EmitenNews.com - Bursa Efek Indonesia memberikan sanksi peringatan tertulis II kepada PT Sinar Mas Multifinance imbas keterlambatan penyampaian laporan keuangan periode tahun 2025.

Dalam dokumen pengumuman bursa terkait sanksi keterlambatan laporan keuangan (12/6), SMMF masih menyandang status terlambat laporan keuangan tahunan yang berakhir pada 31 Desember 2025, sekalipun telah diberikan batas waktu hingga 25 Mei 2026.

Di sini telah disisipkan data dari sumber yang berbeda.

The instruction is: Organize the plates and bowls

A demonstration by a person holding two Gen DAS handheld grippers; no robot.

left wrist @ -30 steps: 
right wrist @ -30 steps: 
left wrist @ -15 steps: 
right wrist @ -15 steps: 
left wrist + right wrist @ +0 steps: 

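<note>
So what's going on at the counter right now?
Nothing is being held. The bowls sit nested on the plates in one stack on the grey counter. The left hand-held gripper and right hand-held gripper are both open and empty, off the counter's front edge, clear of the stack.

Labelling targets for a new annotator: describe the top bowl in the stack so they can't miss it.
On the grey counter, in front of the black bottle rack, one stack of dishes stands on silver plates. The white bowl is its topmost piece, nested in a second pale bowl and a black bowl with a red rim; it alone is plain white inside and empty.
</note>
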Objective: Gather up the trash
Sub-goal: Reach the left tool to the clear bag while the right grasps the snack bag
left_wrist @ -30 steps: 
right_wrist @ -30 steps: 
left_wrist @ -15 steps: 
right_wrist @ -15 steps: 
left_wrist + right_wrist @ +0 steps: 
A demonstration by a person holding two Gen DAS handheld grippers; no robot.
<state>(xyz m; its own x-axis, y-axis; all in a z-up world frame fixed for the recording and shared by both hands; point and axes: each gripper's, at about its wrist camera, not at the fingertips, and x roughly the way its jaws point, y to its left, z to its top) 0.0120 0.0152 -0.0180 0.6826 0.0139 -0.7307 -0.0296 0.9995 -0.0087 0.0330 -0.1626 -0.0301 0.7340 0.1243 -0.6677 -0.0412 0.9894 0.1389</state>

“Bursa mengenakan sanksi atas keterlambatan penyampaian laporan keuangan periode LK Tahunan yang berakhir pada 31 Desember 2025,” tulis Kadiv Peraturan dan Layanan Perusahaan BEI, Teuku Fahmi Ariandar, Jumat (12/6/2026).

Di samping itu, Fahmi juga menyampaikan berdasarkan pemantauan bursa hingga 28 April 2026, terdapat 11 emiten yang belum menyampaikan laporan keuangan auditan tahunan per 31 Desember 2025 secara tepat waktu.

Satu di antaranya terdapat perusahaan tercatat yang merupakan perusahaan perasuransian yang belum menyampaikan laporan keuangan sesuai batas waktu yang telah ditentukan.

"Berdasarkan pemantauan Bursa hingga 28 April 2026, dapat kami sampaikan bahwa terdapat sebelas Perusahaan Tercatat yang belum menyampaikan Laporan Keuangan Auditan Tahunan per 31 Desember 2025 secara tepat waktu,” tambah Fahmi.

Saat ini, SMMF lebih banyak menerbitkan surat utang atau obligasi daripada saham publik, dan sahamnya berstatus tidak aktif atau tidak diperdagangkan di pasar reguler saat ini.